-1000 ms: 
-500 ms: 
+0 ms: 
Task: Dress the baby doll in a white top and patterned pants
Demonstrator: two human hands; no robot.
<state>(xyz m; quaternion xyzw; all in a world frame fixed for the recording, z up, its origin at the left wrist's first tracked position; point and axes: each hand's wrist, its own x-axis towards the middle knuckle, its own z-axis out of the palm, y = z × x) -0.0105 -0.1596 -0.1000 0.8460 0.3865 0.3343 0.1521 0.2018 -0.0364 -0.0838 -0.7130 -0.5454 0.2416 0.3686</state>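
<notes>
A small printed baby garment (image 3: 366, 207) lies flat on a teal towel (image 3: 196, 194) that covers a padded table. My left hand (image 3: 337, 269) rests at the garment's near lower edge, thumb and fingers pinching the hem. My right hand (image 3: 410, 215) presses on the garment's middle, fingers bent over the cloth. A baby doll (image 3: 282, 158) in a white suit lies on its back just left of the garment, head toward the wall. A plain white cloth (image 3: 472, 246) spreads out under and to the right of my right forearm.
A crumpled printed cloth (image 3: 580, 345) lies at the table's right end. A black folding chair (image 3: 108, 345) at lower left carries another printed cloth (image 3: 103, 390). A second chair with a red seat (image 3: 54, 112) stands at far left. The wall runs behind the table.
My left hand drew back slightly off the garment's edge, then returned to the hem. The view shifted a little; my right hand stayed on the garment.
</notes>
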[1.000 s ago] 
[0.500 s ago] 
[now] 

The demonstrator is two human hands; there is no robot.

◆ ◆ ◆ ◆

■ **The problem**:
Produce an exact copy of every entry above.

■ **Answer section**:
-1000 ms: 
-500 ms: 
+0 ms: 
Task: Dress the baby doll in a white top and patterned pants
Demonstrator: two human hands; no robot.
<state>(xyz m; quaternion xyzw; all in a world frame fixed for the recording, z up, its origin at the left wrist's first tracked position; point and axes: each hand's wrist, its own x-axis towards the middle knuckle, its own z-axis out of the palm, y = z × x) -0.0105 -0.1596 -0.1000 0.8460 0.3865 0.3343 0.1521 0.2018 -0.0364 -0.0838 -0.7130 -0.5454 0.2416 0.3686</state>
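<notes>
A small printed baby garment (image 3: 366, 207) lies flat on a teal towel (image 3: 196, 194) that covers a padded table. My left hand (image 3: 337, 269) rests at the garment's near lower edge, thumb and fingers pinching the hem. My right hand (image 3: 410, 215) presses on the garment's middle, fingers bent over the cloth. A baby doll (image 3: 282, 158) in a white suit lies on its back just left of the garment, head toward the wall. A plain white cloth (image 3: 472, 246) spreads out under and to the right of my right forearm.
A crumpled printed cloth (image 3: 580, 345) lies at the table's right end. A black folding chair (image 3: 108, 345) at lower left carries another printed cloth (image 3: 103, 390). A second chair with a red seat (image 3: 54, 112) stands at far left. The wall runs behind the table.
My left hand drew back slightly off the garment's edge, then returned to the hem. The view shifted a little; my right hand stayed on the garment.
</notes>
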[1.000 s ago] 
[0.500 s ago] 
[now] 

The demonstrator is two human hands; there is no robot.

There is no more to the answer.